Los tertulianos que participan en la conversación, hacia la
medianoche del viernes, en el canal 24 horas de TVE se rasgan las vestiduras
por el penoso espectáculo ofrecido a través de todas las cadenas con lo que,
por resumir, califican como un exagerado culto a la personalidad de la duquesa
de Alba, espectáculo necrofílico en el que se regodean las cámaras,
satisfaciendo así la malsana curiosidad de millones de ciudadanos desocupados,
atentos a las pantallas. Los tertulianos, prudentes (al fin y al cabo, no se
debe morder la mano que te da de comer o, al menos, sustanciosas propinas), no
dicen ni media palabra acerca de que la cadena más destacada en esta vergonzosa
exhibición de miserias ha sido precisamente La Primera, con una conexión
permanente durante toda la mañana para mostrar el dolorido sentir de los
sevillanos y los familiares de la difunta, en cuya descarnadura se regodean
horas y horas.

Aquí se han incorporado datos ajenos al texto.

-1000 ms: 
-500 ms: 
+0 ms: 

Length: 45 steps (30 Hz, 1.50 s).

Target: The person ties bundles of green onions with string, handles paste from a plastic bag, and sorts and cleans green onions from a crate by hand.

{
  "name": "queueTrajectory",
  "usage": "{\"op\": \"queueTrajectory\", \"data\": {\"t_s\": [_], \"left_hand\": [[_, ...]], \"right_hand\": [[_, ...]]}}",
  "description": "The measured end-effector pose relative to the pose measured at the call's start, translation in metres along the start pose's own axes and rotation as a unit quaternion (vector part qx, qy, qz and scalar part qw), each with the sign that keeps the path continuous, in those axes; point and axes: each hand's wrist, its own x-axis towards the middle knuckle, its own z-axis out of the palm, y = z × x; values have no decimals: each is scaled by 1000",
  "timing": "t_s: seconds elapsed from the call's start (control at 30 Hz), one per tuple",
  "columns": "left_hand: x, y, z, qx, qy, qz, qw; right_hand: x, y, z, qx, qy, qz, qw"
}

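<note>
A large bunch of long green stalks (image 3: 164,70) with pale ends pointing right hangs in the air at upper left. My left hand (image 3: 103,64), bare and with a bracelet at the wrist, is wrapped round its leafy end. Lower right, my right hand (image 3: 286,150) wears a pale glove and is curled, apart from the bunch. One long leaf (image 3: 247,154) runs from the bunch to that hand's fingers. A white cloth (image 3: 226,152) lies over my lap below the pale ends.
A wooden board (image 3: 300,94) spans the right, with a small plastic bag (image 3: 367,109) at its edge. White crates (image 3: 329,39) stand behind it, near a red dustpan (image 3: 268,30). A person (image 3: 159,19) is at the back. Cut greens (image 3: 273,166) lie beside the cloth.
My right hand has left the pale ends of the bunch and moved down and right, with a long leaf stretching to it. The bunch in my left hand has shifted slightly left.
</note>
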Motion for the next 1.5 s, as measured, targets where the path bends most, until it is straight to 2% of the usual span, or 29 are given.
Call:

Entre ellos, encabezando el duelo, está naturalmente el viudo,
que nunca pudo exhibir el título de duque consorte porque los herederos
naturales tuvieron buen cuidado de prevenir posibles alegrías finales de la
octogenaria cuando decidió llevar a cabo su último matrimonio. El duque de
verdad, el heredero directo del título, permanece prudente y silencioso, que no
es hombre de alharacas, festejos ni exhibiciones populares, como si no fuera
hijo de su dicharachera madre. Carlos, se llama, y además de recibir los
honores inherentes al ducado de Alba (por cierto: en los reportajes nunca
aparece para nada la cuna del emporio, el bello pueblo de Alba de Tormes)
acumulará entre otros muchos más uno en apariencia insignificante, pero cargado
de un enorme simbolismo: será el vigésimo primer marqués de Moya y, con ello,
asumirá también la propiedad de un cuantioso patrimonio forestal que cubre
amplísimos espacios de la Serranía de Cuenca, en el que se inscribe, como
símbolo siempre visible de a qué triste final conducen las vanidades de este
mundo, la misma villa que da nombre al territorio y su espectacular castillo,
varado en lo alto de un atrevido farallón rocoso que domina todo el valle
circundante. Que yo recuerde, Cayetana Fitz-James Stuart sólo vino una vez a
Moya, en un día memorable para las gentes del marquesado, allá por 1965,
mereciendo un cálido recibimiento e incluso una especie de pregón en verso a
cargo de Federico Muelas, texto que, creo, no se conserva en ningún sitio.
Después de aquel desahogo, la marquesa se retiró a sus otros dominios, sin duda
más placenteros y estimulantes para su animoso carácter que las vetustas ruinas
de una villa venida a menos y en la que, con total seguridad, no habrán
flameado pendones de luto en las desmochadas almenas de su fortaleza como
hubiera ocurrido en tiempos más venturosos. Mientras, cada lunes, por esas
mismas pantallas de la TV a que aludía al principio, el sobrio Andrés de
Cabrera y la sacrificada Beatriz de Bobadilla, los primeros marqueses de Moya,
lidian como pueden con los conflictos que sus señores, los Reyes Católicos van
enhebrando un día tras otro y a los que ellos, fieles servidores, van poniendo
parches con la benemérita intención de poder articular un estado tan frágil
como apetecible para las ambiciones ajenas. Allí empezó todo, incluido uno de
los títulos nobiliarios más antiguos de España, con la notable aportación de
que nunca ha habido interrupción en su línea sucesoria.